# Is it bad to sleep under thick blankets?



## Palanggingging (Oct 10, 2004)

Snowball sleeps on our bed most of the time. Recently, he learned that he can get himself under the covers, sleeping right in the middle of the bed with all layers of blanket on top of him... sheet, blanket, quilt all on top. If I did that, I'd suffocate. I'm wondering if he might too, but he otherwise seems fine when we've discovered him under the blankets. Today he was under the blankets for 8 hours straight before I lifted up the blanket to make sure he's still OK in there.

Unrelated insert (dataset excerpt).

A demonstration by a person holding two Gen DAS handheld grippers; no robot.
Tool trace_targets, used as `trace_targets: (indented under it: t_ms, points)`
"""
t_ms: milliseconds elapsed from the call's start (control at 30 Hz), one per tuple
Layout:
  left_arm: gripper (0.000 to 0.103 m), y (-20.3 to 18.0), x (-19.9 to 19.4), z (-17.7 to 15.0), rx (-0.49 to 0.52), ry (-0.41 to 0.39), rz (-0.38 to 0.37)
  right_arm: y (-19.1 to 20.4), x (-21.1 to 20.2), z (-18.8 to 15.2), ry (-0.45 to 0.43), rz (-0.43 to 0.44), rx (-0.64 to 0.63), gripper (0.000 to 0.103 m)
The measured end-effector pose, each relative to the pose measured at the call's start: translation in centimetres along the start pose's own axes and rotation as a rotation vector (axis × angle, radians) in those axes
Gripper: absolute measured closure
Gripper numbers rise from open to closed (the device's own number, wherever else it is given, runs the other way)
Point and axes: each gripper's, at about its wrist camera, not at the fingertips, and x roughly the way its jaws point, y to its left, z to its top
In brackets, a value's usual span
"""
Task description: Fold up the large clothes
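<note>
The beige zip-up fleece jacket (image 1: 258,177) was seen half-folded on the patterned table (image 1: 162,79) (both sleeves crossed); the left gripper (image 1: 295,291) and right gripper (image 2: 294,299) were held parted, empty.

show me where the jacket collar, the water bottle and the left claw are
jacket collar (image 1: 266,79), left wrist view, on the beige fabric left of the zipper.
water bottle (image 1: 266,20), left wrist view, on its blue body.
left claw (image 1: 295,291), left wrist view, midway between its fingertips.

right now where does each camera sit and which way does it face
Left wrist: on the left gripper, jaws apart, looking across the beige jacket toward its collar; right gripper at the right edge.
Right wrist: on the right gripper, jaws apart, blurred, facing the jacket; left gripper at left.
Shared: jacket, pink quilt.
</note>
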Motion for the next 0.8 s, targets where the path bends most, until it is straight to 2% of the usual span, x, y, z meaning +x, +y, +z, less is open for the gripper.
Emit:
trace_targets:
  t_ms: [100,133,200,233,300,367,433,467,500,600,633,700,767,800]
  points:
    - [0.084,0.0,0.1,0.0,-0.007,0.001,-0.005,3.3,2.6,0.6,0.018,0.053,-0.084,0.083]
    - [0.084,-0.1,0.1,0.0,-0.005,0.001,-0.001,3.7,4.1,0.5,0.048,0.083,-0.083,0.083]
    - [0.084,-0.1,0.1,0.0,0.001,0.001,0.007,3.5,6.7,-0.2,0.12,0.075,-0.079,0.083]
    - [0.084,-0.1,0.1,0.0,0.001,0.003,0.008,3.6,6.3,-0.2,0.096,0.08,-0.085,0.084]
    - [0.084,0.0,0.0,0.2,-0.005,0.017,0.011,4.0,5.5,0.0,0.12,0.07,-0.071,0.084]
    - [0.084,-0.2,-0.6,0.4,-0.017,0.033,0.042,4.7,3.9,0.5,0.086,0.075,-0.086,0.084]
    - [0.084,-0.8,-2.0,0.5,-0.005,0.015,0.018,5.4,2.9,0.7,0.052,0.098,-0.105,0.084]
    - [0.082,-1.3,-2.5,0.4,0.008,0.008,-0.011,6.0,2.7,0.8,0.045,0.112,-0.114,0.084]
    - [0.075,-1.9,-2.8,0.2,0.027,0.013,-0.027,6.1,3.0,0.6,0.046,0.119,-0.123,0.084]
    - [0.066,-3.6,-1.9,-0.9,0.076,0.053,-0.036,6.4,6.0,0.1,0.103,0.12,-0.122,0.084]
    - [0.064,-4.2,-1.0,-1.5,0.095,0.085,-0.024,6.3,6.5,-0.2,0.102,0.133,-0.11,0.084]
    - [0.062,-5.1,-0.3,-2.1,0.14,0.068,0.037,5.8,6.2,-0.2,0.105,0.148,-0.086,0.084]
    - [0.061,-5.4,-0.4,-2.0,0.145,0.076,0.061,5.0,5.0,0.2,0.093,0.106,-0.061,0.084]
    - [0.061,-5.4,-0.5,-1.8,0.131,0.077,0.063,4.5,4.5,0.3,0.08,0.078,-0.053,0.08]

How does he breathe anyway? What do you all think?


----------



## marie73 (Jul 12, 2006)

I was a little freaking out about that, too, but I was told they come out when they've had enough. But 8 hours! Holy cow!


----------



## coaster (Dec 1, 2004)

Blankets are more permeable to air than you might think. It's the heat that they trap. Your cat is just fine under there. Don't worry about it. 

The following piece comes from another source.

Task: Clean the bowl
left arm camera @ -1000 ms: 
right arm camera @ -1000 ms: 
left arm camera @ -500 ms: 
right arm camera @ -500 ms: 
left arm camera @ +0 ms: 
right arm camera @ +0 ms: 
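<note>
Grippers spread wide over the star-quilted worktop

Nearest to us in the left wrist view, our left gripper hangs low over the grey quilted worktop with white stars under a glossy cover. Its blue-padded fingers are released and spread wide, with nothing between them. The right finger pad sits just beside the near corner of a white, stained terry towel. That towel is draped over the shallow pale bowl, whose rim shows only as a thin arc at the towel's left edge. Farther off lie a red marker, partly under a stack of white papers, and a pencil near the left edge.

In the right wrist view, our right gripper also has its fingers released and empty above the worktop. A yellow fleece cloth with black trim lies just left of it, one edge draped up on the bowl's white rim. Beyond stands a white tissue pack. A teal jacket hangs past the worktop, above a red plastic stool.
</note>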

PS - you won't suffocate, either. I sleep under at least part of my bedcovers when it's really cold, too.


----------



## Chattycat (Nov 25, 2006)

I had a cat once that wanted to sleep on my feet...under the covers. Down blanket, sheet, and all. I got worried once in a while and would lift my blankets to let cool air in, but even if I didn't she was fine. She came out whenever she needed to. I wish my Ignatius would do it, now I have to wear socks to bed! :roll:


----------



## waschaf (Jan 10, 2007)

one of my girls does this , the other does'nt but so does my hubby.


----------



## Palanggingging (Oct 10, 2004)

Today guests came over with children, and my cats HATE children (children chase after them while screaming, and they hate that). The cats both stayed under the same blanket all day long.


----------



## coaster (Dec 1, 2004)

Smart cats. :lol:


----------



## Phil (Oct 31, 2003)

My cat does this also...for hours.
I personally couldn't last 5 mintutes. I guess cats have this as a special "talent".


----------



## nastusha799 (Feb 5, 2004)

My male cat (british shorthair) does it all the time when he is scared..he can be under covers for hours(I have to get used to that..because sometimes I forget that he is under covers...few times I almost sat on him)I'm very surprised by that because according to the breed description he suppose to hate warm places due to the thickness of his coat.


----------



## gunterkat (Aug 19, 2006)

My Sam used to do the same thing on cold nights. He'd wait till i settled down and stopped moving, then burrow under the blankets and snuggle next to me. :luv


----------